Trusting your future self

Trusting your future self:

– You don’t need to solve all your problems right now by yourself.
– There’s another copy of you – tomorrow’s you – waiting in the future to help.
– Actually, in this week alone, there’s another six “future you”s all waiting to help out.
– They’re going to know everything you do, plus more.
– “Tomorrow’s you” has a whole extra day to sort stuff out in.

So, “today’s you” can relax a bit. Instead of taking the whole world on your shoulders today, trust your future self.

(Okay, I haven’t turned into a self-help guru overnight. But this mind-hack has been really useful to me. I’ve told a few other people about it and got positive feedback, so I decided to write it down. Normal planning-to-take-over-the-world stuff will resume shortly).

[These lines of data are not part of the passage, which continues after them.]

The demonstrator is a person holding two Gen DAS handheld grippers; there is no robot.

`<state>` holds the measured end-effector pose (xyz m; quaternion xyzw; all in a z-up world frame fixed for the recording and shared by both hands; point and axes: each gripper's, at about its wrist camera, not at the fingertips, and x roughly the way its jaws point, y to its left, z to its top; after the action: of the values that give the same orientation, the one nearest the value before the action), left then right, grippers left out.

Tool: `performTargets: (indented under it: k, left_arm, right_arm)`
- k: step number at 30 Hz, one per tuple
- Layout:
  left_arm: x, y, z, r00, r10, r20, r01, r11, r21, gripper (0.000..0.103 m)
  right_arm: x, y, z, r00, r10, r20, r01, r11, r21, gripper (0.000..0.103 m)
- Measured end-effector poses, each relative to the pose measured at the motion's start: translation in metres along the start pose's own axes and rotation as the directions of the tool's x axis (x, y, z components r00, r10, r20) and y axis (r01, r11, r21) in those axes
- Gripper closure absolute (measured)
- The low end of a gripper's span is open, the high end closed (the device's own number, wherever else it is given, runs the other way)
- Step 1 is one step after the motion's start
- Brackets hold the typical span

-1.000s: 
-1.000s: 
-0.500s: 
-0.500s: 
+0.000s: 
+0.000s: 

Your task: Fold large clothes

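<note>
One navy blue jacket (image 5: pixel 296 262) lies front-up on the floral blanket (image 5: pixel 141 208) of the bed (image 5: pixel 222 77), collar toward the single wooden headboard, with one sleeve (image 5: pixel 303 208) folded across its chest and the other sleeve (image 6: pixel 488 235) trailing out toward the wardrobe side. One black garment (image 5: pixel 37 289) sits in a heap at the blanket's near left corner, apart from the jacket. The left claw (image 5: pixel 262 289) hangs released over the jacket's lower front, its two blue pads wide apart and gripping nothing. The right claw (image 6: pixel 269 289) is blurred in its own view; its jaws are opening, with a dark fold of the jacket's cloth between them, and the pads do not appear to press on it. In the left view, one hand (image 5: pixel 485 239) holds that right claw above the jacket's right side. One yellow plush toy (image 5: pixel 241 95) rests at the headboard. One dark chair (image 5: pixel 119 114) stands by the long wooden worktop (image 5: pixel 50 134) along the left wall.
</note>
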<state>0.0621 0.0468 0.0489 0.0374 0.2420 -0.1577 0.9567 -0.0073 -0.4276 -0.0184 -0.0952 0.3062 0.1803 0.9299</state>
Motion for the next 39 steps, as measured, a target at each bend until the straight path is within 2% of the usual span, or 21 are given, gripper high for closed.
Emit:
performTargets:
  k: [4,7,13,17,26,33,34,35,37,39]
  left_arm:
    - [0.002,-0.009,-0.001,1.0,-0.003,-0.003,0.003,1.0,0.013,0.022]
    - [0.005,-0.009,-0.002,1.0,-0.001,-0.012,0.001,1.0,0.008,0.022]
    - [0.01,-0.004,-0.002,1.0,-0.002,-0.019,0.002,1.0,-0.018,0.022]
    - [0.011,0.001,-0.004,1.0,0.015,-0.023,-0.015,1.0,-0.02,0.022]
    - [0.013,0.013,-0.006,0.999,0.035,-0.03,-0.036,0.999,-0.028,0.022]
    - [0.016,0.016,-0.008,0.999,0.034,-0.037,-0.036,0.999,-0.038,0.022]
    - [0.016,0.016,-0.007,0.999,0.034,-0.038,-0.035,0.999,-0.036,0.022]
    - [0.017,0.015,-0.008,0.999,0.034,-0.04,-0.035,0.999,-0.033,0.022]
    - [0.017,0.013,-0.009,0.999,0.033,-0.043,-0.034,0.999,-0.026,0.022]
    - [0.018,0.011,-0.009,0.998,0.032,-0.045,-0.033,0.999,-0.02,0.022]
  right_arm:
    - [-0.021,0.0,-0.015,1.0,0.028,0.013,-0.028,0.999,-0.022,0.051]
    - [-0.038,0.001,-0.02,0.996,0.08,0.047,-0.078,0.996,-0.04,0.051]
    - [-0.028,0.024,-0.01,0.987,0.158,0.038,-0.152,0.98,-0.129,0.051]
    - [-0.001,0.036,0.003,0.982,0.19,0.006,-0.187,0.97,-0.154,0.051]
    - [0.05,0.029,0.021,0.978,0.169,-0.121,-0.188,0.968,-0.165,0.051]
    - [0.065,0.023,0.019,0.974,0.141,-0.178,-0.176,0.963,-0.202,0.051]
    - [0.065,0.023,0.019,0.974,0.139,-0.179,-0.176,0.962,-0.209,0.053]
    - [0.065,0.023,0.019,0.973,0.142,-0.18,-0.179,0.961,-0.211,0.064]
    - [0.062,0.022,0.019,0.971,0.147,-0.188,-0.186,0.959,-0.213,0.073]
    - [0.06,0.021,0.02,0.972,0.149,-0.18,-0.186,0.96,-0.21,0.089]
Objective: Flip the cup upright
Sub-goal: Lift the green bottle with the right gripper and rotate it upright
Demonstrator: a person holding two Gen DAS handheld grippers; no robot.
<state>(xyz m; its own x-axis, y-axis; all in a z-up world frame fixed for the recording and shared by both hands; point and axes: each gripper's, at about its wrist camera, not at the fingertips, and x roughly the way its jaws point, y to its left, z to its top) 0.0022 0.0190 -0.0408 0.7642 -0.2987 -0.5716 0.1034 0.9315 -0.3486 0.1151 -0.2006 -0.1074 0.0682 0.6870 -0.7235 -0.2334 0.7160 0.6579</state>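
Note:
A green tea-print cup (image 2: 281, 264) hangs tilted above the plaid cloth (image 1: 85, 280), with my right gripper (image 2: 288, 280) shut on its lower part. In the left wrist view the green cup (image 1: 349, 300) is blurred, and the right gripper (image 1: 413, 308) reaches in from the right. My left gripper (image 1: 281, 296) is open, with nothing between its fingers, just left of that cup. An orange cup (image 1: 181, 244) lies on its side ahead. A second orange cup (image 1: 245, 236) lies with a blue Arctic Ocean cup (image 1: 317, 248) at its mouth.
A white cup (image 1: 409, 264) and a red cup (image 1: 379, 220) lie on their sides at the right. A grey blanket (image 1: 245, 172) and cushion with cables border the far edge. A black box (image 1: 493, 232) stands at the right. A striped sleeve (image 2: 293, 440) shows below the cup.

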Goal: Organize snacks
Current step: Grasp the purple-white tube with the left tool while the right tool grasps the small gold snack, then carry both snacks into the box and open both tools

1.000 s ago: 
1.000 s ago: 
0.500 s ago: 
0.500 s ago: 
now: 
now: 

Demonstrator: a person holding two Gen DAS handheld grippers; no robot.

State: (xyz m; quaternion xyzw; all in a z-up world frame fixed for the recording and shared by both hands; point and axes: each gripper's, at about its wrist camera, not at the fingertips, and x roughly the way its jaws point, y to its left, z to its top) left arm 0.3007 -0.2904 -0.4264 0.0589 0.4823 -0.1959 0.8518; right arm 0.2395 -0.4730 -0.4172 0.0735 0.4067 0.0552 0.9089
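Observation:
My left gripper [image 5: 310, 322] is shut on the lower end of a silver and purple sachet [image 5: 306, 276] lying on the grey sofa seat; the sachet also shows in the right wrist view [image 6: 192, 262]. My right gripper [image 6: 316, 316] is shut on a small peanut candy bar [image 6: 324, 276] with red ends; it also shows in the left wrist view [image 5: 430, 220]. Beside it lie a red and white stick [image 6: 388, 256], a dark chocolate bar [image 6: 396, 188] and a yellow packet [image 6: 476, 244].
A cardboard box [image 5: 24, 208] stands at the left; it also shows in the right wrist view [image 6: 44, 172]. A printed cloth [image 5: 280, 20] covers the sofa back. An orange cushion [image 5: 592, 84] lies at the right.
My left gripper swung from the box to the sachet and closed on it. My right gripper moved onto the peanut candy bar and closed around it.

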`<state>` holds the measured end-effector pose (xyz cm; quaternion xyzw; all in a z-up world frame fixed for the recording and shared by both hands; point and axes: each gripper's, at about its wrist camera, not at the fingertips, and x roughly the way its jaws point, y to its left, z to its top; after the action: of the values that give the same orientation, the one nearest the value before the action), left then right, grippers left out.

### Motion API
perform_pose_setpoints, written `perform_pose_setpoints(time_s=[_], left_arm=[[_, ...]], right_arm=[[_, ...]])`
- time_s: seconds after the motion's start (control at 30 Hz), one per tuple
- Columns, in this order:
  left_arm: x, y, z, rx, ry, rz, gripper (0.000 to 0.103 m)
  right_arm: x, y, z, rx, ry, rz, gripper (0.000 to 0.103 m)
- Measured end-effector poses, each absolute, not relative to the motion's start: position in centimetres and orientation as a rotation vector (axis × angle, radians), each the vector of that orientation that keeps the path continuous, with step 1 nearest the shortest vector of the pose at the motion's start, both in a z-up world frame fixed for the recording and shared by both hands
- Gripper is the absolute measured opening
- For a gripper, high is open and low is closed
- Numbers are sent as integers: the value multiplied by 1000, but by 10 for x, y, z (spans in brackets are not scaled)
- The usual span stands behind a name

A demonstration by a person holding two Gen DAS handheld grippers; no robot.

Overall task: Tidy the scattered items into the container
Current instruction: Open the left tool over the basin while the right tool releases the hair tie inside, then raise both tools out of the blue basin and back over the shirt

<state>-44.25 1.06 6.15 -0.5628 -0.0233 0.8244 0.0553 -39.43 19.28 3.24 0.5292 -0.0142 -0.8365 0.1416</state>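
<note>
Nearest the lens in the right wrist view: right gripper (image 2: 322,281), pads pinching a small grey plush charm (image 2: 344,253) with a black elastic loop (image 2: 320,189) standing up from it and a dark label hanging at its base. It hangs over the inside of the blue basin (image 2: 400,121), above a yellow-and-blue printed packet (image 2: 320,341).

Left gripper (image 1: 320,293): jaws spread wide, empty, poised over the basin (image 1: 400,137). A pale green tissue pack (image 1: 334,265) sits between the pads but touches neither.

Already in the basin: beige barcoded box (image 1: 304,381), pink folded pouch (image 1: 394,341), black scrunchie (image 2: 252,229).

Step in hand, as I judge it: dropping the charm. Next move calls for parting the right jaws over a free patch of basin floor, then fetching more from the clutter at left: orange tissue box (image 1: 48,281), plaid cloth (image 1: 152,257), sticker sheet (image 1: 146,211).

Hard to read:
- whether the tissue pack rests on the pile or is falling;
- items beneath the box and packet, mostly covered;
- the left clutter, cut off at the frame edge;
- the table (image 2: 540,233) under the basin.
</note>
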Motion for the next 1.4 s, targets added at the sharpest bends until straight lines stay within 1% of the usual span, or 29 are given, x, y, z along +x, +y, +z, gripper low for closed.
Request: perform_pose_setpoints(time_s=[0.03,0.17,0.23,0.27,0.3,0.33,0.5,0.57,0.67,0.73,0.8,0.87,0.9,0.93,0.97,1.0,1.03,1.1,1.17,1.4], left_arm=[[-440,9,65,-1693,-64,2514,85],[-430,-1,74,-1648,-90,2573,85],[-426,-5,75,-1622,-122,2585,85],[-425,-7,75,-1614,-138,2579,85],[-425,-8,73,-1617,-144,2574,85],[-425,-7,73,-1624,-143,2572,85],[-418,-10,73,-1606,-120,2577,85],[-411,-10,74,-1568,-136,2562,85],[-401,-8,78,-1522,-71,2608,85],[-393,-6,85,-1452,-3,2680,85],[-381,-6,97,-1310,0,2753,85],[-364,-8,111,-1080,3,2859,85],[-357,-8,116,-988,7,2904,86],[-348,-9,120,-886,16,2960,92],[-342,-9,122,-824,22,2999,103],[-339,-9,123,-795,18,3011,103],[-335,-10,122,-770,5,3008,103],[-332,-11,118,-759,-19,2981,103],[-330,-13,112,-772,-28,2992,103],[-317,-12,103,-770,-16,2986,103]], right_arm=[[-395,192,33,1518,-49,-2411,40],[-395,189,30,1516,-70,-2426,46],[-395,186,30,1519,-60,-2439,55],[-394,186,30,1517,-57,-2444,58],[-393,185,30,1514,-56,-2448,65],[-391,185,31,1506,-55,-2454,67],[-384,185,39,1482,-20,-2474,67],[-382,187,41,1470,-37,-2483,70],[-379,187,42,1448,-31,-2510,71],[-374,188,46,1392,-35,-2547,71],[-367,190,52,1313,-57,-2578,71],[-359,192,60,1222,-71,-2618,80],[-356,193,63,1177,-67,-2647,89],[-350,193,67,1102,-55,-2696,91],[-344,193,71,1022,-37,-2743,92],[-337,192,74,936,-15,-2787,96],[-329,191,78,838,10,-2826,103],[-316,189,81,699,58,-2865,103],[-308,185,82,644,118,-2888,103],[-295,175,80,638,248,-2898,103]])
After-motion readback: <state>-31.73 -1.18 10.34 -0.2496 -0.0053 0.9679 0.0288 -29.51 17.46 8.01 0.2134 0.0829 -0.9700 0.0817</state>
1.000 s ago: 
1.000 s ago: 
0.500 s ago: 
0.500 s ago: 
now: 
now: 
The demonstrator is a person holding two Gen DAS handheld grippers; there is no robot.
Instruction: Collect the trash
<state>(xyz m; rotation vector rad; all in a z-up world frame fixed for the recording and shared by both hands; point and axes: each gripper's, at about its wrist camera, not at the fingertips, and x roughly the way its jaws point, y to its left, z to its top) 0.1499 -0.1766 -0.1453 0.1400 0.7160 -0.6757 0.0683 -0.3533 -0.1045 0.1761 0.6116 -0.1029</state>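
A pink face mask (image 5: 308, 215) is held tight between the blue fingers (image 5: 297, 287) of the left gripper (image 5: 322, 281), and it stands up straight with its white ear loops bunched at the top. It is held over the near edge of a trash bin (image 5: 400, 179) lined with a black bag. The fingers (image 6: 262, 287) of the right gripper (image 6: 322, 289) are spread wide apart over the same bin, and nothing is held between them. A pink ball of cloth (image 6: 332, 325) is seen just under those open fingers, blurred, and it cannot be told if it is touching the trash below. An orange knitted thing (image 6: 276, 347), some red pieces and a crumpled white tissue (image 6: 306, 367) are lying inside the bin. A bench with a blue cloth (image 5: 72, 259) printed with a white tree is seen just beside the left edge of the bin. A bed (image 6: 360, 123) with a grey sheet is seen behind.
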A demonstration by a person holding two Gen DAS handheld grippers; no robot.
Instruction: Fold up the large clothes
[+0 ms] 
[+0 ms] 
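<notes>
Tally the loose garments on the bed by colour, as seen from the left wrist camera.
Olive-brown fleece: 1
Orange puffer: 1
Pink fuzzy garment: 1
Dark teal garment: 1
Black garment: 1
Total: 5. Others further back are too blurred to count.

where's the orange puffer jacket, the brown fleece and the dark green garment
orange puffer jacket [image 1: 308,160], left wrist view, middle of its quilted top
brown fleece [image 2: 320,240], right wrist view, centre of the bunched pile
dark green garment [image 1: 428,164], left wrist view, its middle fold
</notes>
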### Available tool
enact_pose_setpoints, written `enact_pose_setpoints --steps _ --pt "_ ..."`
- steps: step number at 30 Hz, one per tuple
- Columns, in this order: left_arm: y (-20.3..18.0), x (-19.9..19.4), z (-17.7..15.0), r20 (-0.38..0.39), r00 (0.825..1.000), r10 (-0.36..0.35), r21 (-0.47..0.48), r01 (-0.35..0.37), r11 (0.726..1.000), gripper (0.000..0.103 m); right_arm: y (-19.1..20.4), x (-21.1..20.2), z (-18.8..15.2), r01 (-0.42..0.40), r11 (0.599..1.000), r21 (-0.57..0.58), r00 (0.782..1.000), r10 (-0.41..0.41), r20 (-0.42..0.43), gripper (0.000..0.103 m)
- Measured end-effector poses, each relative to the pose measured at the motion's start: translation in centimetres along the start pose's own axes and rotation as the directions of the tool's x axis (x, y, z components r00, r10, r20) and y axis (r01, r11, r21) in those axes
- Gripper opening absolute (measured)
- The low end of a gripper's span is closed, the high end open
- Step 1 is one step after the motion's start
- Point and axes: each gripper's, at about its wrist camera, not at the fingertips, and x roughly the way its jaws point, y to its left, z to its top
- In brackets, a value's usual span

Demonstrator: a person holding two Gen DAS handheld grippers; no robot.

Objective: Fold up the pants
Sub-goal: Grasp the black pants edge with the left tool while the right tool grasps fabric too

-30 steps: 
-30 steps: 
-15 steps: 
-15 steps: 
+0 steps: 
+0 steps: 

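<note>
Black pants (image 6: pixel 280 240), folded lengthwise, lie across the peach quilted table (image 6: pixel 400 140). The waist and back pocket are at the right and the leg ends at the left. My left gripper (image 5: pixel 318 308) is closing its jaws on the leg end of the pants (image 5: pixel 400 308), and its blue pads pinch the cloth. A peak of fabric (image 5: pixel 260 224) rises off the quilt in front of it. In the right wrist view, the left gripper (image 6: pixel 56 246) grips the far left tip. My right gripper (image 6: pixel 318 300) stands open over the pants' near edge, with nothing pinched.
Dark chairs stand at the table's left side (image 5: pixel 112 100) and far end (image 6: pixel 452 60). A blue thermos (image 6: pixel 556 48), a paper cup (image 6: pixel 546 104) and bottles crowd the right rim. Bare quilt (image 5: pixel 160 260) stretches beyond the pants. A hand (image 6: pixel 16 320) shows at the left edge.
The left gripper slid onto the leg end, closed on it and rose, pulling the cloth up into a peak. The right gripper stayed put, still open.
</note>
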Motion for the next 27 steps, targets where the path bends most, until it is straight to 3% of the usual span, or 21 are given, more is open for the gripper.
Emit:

2 thoughts on “Trusting your future self”

  1. There are also a lot of reasons not to trust your future self.

    Consider: if you really trusted your future self, why not indulge in that cake? After all, you should be able to trust your future self to exercise (to “pay off” the cake in a sense).

    Consider: it’s a pretty robust result that people get more conservative as they get older. So the odds very much suggest that you should expect to be less liberal then you are right now (however much that might be). So you have two choices: either A) your future self is irrational, and is making a mistake in becoming less liberal, in which case you should seek to either maximize your efforts before the Borg assimilate you or perhaps in some way “constrain” your future self (by committing to some very long-term donation scheme perhaps or donating a lot while you are still liberal); or B) your future self is being rational and based on his further information and reflections has changed his positions – in which case you might as well change your opinions right now to save time and effort.

    (This last bit of reasoning might sound odd, but consider this: suppose you *knew right now* that tomorrow you would *know* that it would be raining tomorrow. Wouldn’t it be silly to say, ‘Well, I guess I don’t really know what the weather will be tomorrow, even though I know that I will know tomorrow, and I even know what I will know tomorrow: “it is raining”.’?)

    So, anyway, you can probably multiply these examples. I find the last counterintuitive: either I can’t trust my future selves and so must in a sense treat them as enemies and seek to circumscribe their freedom, or I must undertake counterintuitive things like changing my political opinions on the basis of mere expectations of future change.